**What needs to be done**
Your task is to repeat the lines below exactly, excluding any pictures they contain.

+---+

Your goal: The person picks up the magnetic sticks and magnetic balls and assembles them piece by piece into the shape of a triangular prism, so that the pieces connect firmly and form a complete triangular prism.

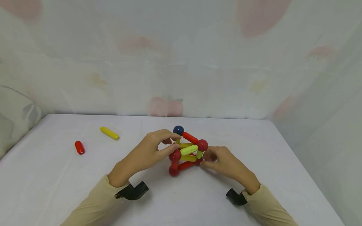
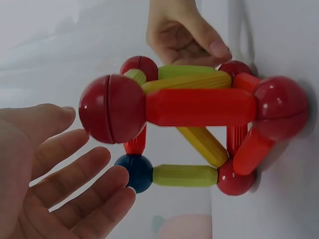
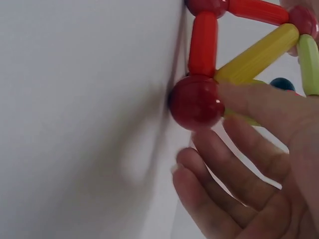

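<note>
A ball-and-stick building toy frame [image 1: 189, 150] stands on the table between both hands. Red, yellow and lime sticks join its red balls and one dark blue ball [image 1: 178, 130]. My left hand [image 1: 150, 150] is at the frame's left side, fingers loosely spread around an upper red ball [image 2: 112, 109] and near the blue ball. Its thumb lies beside that red ball; contact is hard to tell. At the lower right corner my right hand [image 1: 223, 161] pinches a red ball [image 3: 197, 103] between thumb and fingertips. Its other fingers hang loosely below in the right wrist view.
On the left of the white table [image 1: 56, 188] lie a short red stick [image 1: 79, 147] and a longer yellow stick [image 1: 109, 133]. Behind the table hangs a patterned pale cloth [image 1: 181, 62]. A cushion-like pale bundle [image 1: 17, 119] sits beyond the left edge.
</note>
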Available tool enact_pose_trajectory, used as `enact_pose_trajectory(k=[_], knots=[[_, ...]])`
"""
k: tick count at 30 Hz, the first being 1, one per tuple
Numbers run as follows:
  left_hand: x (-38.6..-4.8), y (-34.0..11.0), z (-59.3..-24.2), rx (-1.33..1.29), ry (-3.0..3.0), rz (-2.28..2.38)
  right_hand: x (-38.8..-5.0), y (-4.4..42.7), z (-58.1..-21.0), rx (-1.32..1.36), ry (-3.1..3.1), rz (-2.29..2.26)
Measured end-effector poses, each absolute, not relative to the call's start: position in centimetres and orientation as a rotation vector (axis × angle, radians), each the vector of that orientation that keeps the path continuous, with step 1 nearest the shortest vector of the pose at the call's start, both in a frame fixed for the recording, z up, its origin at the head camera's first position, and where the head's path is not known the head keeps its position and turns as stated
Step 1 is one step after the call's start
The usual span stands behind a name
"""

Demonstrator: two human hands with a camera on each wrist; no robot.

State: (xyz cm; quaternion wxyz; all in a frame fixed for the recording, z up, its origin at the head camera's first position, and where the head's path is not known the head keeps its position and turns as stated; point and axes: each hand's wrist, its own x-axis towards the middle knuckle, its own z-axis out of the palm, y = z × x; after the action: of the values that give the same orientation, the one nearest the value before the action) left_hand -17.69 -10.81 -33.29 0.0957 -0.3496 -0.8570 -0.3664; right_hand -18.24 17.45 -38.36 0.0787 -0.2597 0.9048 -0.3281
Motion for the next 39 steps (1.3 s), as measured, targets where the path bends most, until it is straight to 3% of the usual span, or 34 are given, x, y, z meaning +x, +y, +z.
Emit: enact_pose_trajectory(k=[39], knots=[[-20.2,-15.8,-32.5,-0.763,-2.677,-0.979,-16.1,14.6,-39.1,-0.863,2.513,-0.829]])
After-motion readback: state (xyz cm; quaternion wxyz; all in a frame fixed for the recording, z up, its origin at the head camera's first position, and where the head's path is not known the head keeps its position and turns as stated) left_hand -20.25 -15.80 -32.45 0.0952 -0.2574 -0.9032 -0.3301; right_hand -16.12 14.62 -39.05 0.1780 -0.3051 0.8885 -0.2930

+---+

**Answer to this exercise**
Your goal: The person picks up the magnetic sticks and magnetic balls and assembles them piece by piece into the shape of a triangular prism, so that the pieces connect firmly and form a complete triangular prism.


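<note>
A ball-and-stick building toy frame [image 1: 189, 150] stands on the table between both hands. Red, yellow and lime sticks join its red balls and one dark blue ball [image 1: 178, 130]. My left hand [image 1: 150, 150] is at the frame's left side, fingers loosely spread around an upper red ball [image 2: 112, 109] and near the blue ball. Its thumb lies beside that red ball; contact is hard to tell. At the lower right corner my right hand [image 1: 223, 161] pinches a red ball [image 3: 197, 103] between thumb and fingertips. Its other fingers hang loosely below in the right wrist view.
On the left of the white table [image 1: 56, 188] lie a short red stick [image 1: 79, 147] and a longer yellow stick [image 1: 109, 133]. Behind the table hangs a patterned pale cloth [image 1: 181, 62]. A cushion-like pale bundle [image 1: 17, 119] sits beyond the left edge.
</note>
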Available tool enact_pose_trajectory, used as `enact_pose_trajectory(k=[_], knots=[[_, ...]])`
"""
k: tick count at 30 Hz, the first being 1, one per tuple
Numbers run as follows:
  left_hand: x (-38.6..-4.8), y (-34.0..11.0), z (-59.3..-24.2), rx (-1.33..1.29), ry (-3.0..3.0), rz (-2.28..2.38)
  right_hand: x (-38.8..-5.0), y (-4.4..42.7), z (-58.1..-21.0), rx (-1.32..1.36), ry (-3.1..3.1), rz (-2.29..2.26)
Measured end-effector poses, each absolute, not relative to the call's start: position in centimetres and orientation as a rotation vector (axis × angle, radians), each the vector of that orientation that keeps the path continuous, with step 1 nearest the shortest vector of the pose at the call's start, both in a frame fixed for the recording, z up, its origin at the head camera's first position, and where the head's path is not known the head keeps its position and turns as stated
Step 1 is one step after the call's start
The usual span stands behind a name
"""

Demonstrator: two human hands with a camera on each wrist; no robot.

State: (xyz cm; quaternion wxyz; all in a frame fixed for the recording, z up, its origin at the head camera's first position, and where the head's path is not known the head keeps its position and turns as stated; point and axes: each hand's wrist, its own x-axis towards the middle knuckle, its own z-axis out of the palm, y = z × x; after the action: of the values that give the same orientation, the one nearest the value before the action) left_hand -17.69 -10.81 -33.29 0.0957 -0.3496 -0.8570 -0.3664; right_hand -18.24 17.45 -38.36 0.0787 -0.2597 0.9048 -0.3281
Motion for the next 39 steps (1.3 s), as measured, targets where the path bends most, until it is straight to 3% of the usual span, or 34 are given, x, y, z meaning +x, +y, +z.
Emit: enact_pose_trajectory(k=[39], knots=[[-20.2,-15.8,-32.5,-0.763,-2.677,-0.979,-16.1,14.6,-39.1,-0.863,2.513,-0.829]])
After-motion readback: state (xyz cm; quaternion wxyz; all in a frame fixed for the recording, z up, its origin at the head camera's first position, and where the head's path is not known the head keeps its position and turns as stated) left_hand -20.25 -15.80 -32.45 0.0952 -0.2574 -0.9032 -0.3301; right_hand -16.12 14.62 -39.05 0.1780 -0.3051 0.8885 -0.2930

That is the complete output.